I will not now detain you longer on the subject of the extent and
working of coal, lest I should tire your patience; but before concluding
I should wish to give some account of the uses to which this most
valuable product is applied. The main use of coal, as we all know, is to
produce heat, without which many a paterfamilias would grumble when the
dinner-hour came and he had nothing hot to eat. It not only, however,
supplies heat, but the beauty of the processes for lighting up our
houses is now mainly derived from coal. The immense consumption of coal,
among other things, is in the production of the vapour of water--steam,
by which our thousands of engines on sea and land are made to perform
their various appointed tasks.

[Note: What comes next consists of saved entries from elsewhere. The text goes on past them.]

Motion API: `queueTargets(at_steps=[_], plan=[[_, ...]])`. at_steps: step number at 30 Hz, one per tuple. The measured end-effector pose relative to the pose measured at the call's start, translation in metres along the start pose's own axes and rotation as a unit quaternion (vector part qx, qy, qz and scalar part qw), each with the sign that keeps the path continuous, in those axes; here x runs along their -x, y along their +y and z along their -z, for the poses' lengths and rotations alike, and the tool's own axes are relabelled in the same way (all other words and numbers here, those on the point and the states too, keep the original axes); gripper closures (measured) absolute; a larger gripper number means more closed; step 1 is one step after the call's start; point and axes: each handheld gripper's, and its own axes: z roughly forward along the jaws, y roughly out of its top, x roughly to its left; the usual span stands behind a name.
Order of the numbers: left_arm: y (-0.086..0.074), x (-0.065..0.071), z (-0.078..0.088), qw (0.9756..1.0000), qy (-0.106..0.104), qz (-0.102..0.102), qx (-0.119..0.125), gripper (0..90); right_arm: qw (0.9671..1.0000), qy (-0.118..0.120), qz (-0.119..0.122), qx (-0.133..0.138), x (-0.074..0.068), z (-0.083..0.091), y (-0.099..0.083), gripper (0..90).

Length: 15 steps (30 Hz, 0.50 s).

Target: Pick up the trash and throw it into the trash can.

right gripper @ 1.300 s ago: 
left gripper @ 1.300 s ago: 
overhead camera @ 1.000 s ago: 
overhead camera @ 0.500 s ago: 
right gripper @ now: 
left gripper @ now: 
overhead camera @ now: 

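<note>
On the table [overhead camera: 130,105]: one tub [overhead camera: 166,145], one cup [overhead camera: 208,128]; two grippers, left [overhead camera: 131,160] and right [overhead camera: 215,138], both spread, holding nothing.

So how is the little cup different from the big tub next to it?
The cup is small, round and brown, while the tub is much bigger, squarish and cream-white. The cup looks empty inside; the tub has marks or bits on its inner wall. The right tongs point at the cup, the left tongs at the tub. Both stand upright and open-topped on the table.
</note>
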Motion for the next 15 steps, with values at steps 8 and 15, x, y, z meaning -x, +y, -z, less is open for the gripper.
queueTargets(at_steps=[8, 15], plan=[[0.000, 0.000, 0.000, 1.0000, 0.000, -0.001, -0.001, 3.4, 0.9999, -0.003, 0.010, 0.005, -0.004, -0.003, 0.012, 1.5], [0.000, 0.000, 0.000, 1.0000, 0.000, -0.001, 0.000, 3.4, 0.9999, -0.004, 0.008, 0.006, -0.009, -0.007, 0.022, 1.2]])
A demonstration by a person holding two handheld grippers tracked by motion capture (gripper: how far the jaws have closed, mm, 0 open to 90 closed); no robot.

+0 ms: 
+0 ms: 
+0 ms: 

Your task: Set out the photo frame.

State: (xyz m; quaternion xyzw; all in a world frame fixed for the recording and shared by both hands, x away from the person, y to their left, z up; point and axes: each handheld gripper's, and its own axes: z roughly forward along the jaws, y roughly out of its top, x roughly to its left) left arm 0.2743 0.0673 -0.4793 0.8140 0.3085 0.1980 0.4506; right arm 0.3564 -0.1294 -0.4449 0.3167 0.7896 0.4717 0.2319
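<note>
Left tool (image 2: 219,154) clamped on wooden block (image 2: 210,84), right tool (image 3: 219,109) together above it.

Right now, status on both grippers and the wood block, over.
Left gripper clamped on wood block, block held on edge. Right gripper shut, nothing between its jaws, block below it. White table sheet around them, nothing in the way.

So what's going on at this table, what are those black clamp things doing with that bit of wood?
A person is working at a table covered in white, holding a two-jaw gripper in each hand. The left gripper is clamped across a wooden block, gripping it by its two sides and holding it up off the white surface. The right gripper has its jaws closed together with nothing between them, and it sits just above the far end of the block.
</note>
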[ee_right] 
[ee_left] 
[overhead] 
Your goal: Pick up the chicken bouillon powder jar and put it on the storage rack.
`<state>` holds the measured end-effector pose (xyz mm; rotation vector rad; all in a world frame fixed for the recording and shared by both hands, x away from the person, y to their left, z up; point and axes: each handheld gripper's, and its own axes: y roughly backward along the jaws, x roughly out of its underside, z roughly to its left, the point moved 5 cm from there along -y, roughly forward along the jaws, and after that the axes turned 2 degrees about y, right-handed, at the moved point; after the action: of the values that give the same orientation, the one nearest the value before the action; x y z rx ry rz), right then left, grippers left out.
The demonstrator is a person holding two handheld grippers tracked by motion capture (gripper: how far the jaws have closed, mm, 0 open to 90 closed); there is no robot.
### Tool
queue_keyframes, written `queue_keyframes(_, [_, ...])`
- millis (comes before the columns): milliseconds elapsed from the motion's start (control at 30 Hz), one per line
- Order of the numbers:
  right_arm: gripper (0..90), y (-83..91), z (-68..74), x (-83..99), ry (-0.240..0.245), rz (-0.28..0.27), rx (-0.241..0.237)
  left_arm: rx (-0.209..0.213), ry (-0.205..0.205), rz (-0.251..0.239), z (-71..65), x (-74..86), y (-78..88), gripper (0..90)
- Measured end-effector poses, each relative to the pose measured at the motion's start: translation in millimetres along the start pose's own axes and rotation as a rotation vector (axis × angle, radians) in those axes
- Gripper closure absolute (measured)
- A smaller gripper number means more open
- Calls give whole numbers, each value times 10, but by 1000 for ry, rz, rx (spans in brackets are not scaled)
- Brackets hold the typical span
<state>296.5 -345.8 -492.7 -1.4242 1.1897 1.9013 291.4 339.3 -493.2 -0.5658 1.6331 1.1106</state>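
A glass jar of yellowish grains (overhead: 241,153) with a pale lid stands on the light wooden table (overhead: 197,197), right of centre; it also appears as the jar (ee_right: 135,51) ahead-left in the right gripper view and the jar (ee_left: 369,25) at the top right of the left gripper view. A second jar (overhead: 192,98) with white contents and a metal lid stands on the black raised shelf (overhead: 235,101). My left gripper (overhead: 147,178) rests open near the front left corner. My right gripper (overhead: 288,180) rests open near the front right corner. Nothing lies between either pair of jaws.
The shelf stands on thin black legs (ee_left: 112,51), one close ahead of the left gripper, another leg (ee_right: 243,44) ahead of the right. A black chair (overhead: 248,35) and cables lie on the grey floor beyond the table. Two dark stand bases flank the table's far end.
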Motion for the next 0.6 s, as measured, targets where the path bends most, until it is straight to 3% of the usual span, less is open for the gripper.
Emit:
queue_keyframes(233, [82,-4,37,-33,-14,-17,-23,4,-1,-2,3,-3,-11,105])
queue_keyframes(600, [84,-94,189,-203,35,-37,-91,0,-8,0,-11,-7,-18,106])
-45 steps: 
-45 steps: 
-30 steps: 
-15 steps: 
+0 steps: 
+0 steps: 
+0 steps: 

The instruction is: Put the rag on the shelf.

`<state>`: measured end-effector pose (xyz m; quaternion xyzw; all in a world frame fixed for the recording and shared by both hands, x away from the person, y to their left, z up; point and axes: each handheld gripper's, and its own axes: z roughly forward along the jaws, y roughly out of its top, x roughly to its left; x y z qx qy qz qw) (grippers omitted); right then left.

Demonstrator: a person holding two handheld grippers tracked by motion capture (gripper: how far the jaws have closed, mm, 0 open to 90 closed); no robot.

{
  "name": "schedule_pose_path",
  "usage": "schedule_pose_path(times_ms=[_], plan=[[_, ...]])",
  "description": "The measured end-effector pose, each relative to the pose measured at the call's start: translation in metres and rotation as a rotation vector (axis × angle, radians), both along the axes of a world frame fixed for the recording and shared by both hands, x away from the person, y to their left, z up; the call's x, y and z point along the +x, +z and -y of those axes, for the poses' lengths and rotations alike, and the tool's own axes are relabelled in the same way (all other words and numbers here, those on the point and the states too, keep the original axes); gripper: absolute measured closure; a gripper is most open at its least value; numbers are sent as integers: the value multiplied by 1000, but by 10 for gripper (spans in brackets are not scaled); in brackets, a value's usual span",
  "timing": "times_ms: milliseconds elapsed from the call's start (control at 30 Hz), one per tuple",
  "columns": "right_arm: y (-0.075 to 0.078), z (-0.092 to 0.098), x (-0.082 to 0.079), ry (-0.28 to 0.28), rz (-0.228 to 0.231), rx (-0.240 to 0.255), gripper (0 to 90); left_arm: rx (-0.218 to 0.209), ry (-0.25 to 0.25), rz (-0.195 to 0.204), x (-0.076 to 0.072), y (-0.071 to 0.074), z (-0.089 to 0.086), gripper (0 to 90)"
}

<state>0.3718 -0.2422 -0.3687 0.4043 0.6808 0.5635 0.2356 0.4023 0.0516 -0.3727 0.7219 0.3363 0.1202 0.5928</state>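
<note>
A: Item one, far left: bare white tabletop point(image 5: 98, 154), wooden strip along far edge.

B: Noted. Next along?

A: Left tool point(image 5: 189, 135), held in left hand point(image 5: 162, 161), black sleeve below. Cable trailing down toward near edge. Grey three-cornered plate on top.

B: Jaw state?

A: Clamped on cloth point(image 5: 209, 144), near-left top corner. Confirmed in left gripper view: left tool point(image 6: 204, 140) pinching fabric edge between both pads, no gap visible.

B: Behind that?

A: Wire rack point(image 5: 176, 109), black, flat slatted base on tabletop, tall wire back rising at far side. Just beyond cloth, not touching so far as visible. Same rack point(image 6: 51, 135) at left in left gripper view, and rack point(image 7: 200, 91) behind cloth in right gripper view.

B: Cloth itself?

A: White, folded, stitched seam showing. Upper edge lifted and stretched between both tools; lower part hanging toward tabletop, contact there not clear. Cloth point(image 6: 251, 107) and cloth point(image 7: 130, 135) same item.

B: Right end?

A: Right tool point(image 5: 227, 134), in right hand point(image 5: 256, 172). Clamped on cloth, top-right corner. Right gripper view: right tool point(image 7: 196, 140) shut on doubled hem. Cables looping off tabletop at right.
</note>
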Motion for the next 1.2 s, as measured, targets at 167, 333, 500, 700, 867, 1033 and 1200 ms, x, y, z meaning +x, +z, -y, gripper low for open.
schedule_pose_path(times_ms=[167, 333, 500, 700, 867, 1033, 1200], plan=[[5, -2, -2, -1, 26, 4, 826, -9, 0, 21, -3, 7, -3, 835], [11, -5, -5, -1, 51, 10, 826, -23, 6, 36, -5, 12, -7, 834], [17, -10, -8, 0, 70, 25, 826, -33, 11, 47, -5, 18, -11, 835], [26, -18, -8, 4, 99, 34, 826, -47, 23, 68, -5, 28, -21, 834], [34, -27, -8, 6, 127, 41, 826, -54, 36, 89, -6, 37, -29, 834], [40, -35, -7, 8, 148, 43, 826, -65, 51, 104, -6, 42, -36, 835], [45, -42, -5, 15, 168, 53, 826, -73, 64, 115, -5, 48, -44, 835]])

This production, formed of decayed
vegetable matter, which in ages past nourished on the surface of the
earth, as I have already shown, is again brought forth for our use, and
is a testimony of the goodness and kindness of God in providing for our
wants. By its heat some 10,000 locomotive engines are propelled, and
many hundreds of iron furnaces are kept in work, besides those for other
purposes. It moves the machinery of at least 3000 factories, 2500 steam
vessels, besides numerous smaller craft, and I cannot tell how many
forges and fires. It aids in producing delicacies out of season in our
hothouses. It lights our houses and streets with gas, the cheapest and
best of all lights--London alone in this way spending about £50,000 a
year. It gives us oil and tar to lubricate machinery and preserve timber
and iron; and last, not least, by the aid of chemistry it is made to
produce many beautiful dyes, such as magenta and mauve, and also, in the
same way, gives perfumes resembling cloves, almonds, and spices.